Lee Junhyun, Nam Yuhee, Kim Wook
Division of Gastrointestinal Surgery, Department of Surgery, St Mary's Hospital, College of Medicine, The Catholic University of Korea, Seoul, Korea.
Surg Laparosc Endosc Percutan Tech. 2010 Aug;20(4):257-61. doi: 10.1097/SLE.0b013e3181e368e4.
Concurrent laparoscopic surgery for the synchronous gastric and colon cancer in one patient is not only a rare procedure, but also has some demerits such as longer operation time, more blood loss, and the use of additional laparoscopic ports. Moreover, laparoscopy-assisted distal gastrectomy with extraperigastric lymph node dissection is still controversial in the case of advanced gastric cancer.
We report the successful laparoscopic surgery of a 78-year-old patient with synchronous advanced gastric and right colon cancers. The laparoscopy-assisted distal gastrectomy with extraperigastric lymph node dissection followed by right hemicolectomy through 7 ports was carried out.

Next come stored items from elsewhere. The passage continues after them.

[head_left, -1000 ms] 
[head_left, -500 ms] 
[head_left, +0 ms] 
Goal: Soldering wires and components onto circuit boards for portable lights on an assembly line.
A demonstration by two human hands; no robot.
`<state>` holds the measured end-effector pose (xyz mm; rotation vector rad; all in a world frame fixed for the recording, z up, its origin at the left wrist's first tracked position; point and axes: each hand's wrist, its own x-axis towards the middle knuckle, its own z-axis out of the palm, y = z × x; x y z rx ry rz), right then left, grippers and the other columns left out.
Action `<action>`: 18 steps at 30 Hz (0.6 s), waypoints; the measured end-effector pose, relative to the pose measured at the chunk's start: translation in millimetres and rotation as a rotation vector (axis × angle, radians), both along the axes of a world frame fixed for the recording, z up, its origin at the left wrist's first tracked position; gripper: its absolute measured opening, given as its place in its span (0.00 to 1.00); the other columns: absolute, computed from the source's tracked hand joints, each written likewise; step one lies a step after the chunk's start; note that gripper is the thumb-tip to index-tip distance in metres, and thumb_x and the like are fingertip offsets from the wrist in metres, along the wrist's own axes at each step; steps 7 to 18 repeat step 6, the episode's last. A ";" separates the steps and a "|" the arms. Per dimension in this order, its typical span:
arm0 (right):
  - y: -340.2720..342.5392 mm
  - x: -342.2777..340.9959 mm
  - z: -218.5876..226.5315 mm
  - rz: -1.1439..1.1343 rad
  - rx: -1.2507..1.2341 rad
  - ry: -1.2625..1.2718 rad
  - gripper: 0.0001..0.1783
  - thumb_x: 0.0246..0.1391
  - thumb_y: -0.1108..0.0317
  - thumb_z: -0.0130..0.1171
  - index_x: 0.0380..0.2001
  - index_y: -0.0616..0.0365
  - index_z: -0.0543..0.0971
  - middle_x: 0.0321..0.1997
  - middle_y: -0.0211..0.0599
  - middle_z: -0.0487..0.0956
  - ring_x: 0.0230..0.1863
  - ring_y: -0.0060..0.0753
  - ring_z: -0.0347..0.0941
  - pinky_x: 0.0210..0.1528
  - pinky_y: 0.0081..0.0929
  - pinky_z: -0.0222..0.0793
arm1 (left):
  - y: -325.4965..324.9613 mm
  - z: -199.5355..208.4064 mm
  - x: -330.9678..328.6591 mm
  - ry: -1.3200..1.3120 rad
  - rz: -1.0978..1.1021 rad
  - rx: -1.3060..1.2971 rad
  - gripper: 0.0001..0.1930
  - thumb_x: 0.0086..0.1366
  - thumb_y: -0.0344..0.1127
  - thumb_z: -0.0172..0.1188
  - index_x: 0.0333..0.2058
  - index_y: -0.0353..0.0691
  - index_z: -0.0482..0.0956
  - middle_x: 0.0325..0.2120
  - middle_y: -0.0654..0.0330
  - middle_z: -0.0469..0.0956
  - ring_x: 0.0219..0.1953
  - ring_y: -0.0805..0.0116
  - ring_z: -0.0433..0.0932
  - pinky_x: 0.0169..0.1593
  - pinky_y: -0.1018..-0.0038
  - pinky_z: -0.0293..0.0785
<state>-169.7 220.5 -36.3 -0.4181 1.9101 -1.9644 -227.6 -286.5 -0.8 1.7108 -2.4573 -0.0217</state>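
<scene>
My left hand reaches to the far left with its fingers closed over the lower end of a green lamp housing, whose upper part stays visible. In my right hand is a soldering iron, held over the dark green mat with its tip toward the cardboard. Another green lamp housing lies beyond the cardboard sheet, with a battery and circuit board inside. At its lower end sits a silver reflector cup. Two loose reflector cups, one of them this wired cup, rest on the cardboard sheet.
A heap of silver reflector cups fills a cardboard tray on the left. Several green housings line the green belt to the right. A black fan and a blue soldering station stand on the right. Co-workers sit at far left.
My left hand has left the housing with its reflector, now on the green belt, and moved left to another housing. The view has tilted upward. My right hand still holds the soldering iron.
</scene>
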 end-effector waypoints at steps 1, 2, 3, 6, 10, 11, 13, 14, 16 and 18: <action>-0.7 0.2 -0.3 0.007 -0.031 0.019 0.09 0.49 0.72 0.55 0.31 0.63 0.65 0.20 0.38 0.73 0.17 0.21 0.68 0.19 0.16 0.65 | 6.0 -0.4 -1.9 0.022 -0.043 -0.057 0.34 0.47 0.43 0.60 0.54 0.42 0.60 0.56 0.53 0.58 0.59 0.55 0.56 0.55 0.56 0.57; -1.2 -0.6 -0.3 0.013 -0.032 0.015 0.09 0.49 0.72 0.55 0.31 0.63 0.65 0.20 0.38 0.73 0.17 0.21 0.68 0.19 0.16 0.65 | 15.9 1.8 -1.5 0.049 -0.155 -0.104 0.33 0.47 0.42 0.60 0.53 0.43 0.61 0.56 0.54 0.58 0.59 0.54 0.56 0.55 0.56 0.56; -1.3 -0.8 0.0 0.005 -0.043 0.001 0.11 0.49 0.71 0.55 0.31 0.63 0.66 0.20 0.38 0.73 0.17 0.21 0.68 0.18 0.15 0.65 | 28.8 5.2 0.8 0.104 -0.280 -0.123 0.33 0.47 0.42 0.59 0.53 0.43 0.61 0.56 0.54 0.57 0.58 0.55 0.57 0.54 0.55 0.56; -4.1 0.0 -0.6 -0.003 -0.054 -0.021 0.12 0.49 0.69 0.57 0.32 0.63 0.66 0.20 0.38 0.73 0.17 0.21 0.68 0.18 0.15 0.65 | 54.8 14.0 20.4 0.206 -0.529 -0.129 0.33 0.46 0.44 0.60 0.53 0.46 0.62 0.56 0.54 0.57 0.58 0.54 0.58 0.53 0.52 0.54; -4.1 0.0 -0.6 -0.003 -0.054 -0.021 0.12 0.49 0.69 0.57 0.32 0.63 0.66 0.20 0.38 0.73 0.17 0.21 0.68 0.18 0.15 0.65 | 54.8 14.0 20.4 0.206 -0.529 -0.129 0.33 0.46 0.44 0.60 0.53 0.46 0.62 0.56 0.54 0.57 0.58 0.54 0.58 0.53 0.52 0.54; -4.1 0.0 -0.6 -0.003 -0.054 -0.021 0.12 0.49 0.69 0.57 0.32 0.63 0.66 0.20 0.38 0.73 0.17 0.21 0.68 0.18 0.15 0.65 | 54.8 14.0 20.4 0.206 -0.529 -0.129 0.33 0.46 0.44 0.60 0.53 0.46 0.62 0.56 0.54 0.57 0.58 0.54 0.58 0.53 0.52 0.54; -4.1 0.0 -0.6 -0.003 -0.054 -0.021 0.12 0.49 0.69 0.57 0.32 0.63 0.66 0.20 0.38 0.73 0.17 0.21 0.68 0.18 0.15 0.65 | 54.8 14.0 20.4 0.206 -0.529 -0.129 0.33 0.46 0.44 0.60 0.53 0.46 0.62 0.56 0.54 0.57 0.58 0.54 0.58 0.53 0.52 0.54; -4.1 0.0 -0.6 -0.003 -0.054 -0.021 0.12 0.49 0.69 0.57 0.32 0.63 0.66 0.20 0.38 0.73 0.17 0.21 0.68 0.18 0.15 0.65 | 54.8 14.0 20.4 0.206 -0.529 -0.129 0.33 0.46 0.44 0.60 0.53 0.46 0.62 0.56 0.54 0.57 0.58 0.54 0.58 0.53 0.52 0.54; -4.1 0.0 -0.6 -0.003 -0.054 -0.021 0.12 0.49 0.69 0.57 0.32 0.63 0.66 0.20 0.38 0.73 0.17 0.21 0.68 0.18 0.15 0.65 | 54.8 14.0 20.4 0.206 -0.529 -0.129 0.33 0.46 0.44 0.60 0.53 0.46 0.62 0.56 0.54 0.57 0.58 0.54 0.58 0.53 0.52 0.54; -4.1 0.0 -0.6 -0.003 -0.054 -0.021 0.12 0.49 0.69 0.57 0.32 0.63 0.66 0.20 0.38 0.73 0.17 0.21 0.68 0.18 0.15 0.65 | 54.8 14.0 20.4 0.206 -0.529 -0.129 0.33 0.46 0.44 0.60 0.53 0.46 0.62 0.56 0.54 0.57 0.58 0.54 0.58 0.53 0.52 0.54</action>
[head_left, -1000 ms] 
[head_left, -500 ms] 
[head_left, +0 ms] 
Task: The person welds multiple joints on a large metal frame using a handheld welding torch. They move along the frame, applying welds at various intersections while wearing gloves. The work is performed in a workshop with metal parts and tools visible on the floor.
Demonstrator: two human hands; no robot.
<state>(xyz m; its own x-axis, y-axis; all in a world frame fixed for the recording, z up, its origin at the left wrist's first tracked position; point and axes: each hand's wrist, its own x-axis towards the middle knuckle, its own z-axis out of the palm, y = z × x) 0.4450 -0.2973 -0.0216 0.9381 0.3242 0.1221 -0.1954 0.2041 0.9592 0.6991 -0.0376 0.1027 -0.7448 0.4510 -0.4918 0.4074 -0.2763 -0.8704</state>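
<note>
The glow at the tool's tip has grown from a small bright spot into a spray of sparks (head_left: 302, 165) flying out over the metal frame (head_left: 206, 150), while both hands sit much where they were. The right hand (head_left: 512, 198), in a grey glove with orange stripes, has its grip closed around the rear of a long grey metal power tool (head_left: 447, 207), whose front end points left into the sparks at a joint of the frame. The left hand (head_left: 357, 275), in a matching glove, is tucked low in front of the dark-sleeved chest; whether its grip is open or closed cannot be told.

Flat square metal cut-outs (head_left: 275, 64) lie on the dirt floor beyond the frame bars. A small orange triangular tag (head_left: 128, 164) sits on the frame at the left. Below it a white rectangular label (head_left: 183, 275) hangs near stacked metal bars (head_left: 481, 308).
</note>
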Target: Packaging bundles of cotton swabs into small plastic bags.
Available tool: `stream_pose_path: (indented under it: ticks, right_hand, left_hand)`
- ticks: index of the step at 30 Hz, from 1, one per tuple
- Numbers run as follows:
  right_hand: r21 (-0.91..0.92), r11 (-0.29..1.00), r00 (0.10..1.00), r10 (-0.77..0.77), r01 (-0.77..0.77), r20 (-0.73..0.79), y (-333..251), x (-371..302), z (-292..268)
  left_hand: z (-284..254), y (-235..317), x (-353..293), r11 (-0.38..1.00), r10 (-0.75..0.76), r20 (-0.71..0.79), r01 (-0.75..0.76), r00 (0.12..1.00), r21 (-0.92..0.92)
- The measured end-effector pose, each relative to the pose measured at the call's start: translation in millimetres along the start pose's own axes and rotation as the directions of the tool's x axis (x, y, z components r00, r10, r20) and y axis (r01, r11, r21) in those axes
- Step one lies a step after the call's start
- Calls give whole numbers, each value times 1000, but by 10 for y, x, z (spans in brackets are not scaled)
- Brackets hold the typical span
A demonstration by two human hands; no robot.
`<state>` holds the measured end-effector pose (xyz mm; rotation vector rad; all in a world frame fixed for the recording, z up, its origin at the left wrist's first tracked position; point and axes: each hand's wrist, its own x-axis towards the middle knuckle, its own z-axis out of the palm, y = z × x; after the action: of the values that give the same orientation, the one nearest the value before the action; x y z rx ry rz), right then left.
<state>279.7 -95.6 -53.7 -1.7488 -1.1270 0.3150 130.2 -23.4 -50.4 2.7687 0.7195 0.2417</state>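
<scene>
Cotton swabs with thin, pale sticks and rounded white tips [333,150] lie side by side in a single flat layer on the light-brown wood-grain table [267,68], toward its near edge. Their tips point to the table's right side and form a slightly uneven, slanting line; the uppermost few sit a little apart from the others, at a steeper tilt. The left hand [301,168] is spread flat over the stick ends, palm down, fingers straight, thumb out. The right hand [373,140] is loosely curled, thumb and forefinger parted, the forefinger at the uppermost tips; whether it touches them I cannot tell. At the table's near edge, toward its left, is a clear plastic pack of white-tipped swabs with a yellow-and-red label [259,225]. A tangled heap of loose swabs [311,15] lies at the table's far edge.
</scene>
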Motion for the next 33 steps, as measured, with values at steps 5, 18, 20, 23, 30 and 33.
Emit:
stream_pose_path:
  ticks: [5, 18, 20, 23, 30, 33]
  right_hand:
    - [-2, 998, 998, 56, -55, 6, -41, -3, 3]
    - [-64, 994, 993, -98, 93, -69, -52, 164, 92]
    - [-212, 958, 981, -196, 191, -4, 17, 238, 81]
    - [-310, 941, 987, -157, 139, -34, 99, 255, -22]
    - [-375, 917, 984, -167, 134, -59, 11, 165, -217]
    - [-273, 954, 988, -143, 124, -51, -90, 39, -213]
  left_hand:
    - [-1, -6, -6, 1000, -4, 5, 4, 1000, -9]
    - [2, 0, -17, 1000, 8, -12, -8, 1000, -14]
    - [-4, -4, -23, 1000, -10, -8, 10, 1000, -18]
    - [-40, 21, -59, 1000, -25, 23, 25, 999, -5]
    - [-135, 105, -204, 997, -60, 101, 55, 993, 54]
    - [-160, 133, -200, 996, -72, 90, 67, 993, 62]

All procedures were successfully performed without complications and the patient has had no evidence of recurrence for 33 months after the operation. Synchronous neoplasms that are distantly located from one another could be treated using minimally invasive technique, which may sufficiently relieve patients' postoperative distress in selected cases.
对同一患者同时进行腹腔镜手术治疗同步性胃癌和结肠癌不仅是一种罕见的手术,而且存在一些缺点,如手术时间更长、失血更多以及需要使用额外的腹腔镜端口。此外,对于进展期胃癌,腹腔镜辅助远端胃切除术加胃周外淋巴结清扫仍存在争议。
我们报告了一例78岁同步性进展期胃癌和右结肠癌患者成功接受腹腔镜手术的病例。通过7个端口进行了腹腔镜辅助远端胃切除术加胃周外淋巴结清扫,随后进行了右半结肠切除术。
所有手术均成功完成,无并发症发生,患者术后33个月无复发迹象。相距较远的同步性肿瘤可采用微创技术治疗,在某些特定病例中,这可能充分减轻患者的术后痛苦。